Some Aspects of the Impact of Multidirectional Shaking on Liquefaction of Level and Sloping Granular Deposits

Abstract

A very limited number of computational studies have been presented for the analysis of the response of saturated granular soils to multidirectional shaking despite it being the realistic mode of loading that resembles an actual earthquake. Herein, this paper examines the capabilities of a recently developed, coupled lattice Boltzmann method (LBM)–discrete element method (DEM) of modeling level and gently sloped soil deposits when subjected to bidirectional shaking. The results of conducted simulations show that bidirectional shaking may increase surface settlement of level deposits by about 30% over unilateral shaking.
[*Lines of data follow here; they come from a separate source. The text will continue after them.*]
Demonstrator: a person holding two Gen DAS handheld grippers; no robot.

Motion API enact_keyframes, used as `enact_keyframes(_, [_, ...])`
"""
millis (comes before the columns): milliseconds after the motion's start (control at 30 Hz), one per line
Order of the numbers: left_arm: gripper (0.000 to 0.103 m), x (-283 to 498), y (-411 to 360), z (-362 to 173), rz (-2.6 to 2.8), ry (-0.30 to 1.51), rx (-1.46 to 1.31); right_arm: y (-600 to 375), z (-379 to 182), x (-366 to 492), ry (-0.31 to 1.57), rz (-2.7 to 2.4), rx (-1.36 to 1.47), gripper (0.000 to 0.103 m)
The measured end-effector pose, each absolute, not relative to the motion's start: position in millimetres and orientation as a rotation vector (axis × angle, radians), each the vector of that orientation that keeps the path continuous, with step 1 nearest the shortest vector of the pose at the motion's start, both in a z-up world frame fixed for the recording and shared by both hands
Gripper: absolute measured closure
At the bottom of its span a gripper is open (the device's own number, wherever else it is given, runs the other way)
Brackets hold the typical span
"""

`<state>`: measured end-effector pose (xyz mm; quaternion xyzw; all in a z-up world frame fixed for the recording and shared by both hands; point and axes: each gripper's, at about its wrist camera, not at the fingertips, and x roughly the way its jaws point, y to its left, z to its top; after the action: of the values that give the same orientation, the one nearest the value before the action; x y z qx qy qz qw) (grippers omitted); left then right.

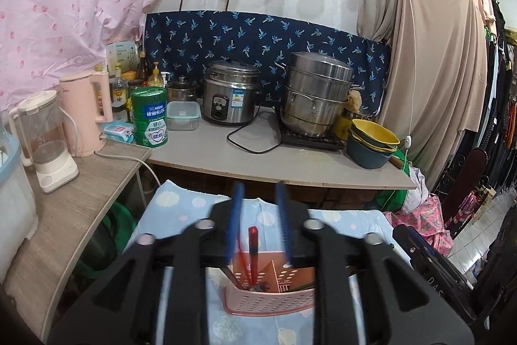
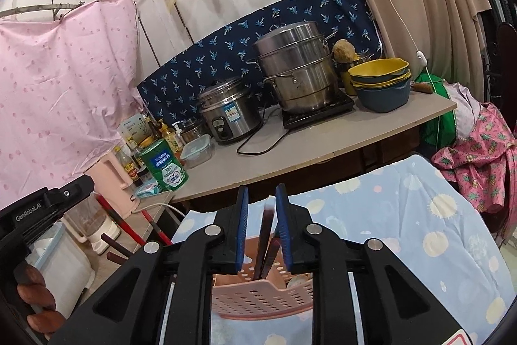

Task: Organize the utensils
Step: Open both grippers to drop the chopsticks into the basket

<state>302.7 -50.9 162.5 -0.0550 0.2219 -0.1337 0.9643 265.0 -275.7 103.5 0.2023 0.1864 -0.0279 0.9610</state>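
Left wrist view: the left tool (image 1: 260, 222), jaws partly open and clear of the upright red-handled utensil (image 1: 253, 251) standing in the pink holder (image 1: 268, 301) below; right wrist view: the right tool (image 2: 261, 231), narrowly parted, brackets dark upright chopsticks (image 2: 265, 244) in that holder, contact unclear.

Pink perforated holder (image 1: 271, 299), red pen (image 1: 253, 244)
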Motion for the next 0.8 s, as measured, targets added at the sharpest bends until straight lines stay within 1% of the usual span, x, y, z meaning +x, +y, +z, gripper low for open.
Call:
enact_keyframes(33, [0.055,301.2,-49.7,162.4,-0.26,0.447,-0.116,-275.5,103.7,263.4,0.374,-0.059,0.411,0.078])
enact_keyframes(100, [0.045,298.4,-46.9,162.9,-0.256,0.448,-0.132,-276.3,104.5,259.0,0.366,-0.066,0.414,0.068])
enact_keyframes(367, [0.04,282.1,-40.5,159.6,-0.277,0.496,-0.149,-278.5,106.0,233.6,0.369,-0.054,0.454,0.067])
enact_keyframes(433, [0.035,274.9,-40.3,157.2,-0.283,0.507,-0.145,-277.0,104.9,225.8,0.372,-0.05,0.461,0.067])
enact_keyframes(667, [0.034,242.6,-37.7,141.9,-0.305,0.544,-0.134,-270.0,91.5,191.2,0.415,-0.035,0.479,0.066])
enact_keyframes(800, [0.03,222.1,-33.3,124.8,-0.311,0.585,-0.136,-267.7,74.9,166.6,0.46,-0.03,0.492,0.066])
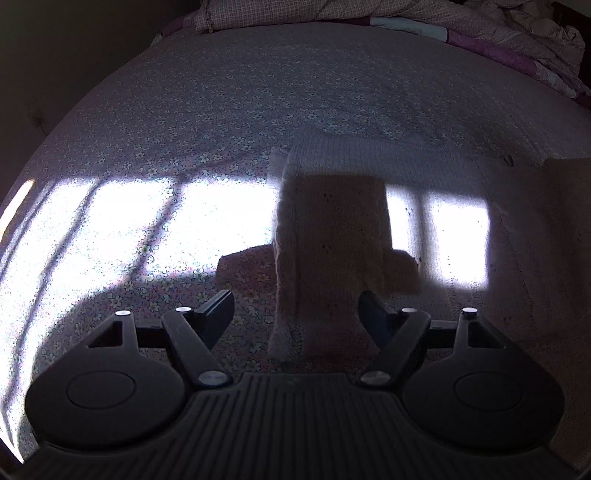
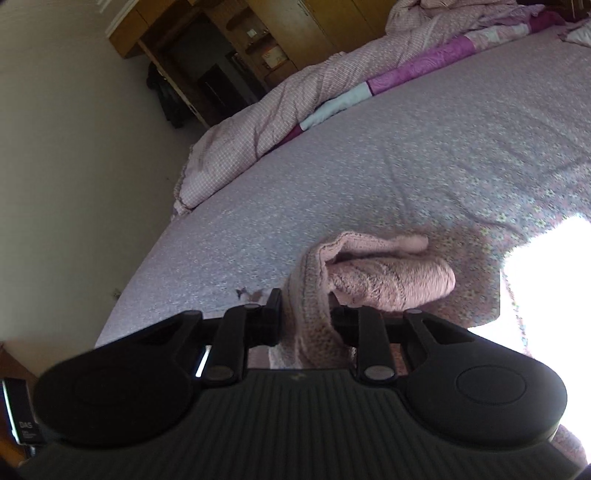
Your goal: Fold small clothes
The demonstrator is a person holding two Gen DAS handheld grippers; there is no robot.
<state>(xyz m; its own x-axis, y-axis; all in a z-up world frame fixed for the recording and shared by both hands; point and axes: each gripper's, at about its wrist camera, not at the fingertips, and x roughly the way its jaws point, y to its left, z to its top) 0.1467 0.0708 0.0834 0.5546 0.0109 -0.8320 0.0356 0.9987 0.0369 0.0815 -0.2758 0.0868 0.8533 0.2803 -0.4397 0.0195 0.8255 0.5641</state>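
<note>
The right claw [image 2: 304, 314] pinches a fold of the pink knit [image 2: 391, 284], whose bunched rest hangs just ahead and to its right over the bed [image 2: 332, 177]. The left claw [image 1: 296, 314] stands wide open and empty; the knit [image 1: 332, 240] lies on the bed just ahead, partly between its fingers.

Left gripper [image 1: 295, 314] low in frame, jaws spread wide, nothing pinched between them — pale knitted garment [image 1: 332, 229] lying just beyond on the floral bedsheet [image 1: 207, 110]. Bright window light across sheet and knit. Rumpled checked quilt [image 1: 461, 22] at the far edge.
</note>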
The depth along the deposit that experiences excess pore pressure ratio close to unity increases as a result of bidirectional shaking compared to unilateral shaking. Bidirectional shaking also increases the magnitude of lateral spreading and associated shear strains in sloping deposits. Other aspects of the response include capturing soil dilative behavior and associated temporary increase in soil strength during liquefaction. The increase in soil strength was more pronounced in the case of the sloping deposit. Investigation into fabric evolution during shaking indicates that soil dilation increases the level of anisotropy and the degree of anisotropy postliquefaction increases compared to the preshaking state.